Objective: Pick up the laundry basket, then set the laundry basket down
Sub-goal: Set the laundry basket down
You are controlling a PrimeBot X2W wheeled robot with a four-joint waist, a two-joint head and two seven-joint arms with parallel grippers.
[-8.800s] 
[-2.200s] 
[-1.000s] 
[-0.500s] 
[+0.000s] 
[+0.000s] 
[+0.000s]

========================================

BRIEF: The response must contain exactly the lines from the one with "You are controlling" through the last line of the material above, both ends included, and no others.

SOLUTION FOR THIS TASK:
You are controlling a PrimeBot X2W wheeled robot with a four-joint waist, a two-joint head and two seven-joint arms with parallel grippers.
[-8.800s] 
[-2.200s] 
[-1.000s] 
[-0.500s] 
[+0.000s] 
[+0.000s] 
[+0.000s]

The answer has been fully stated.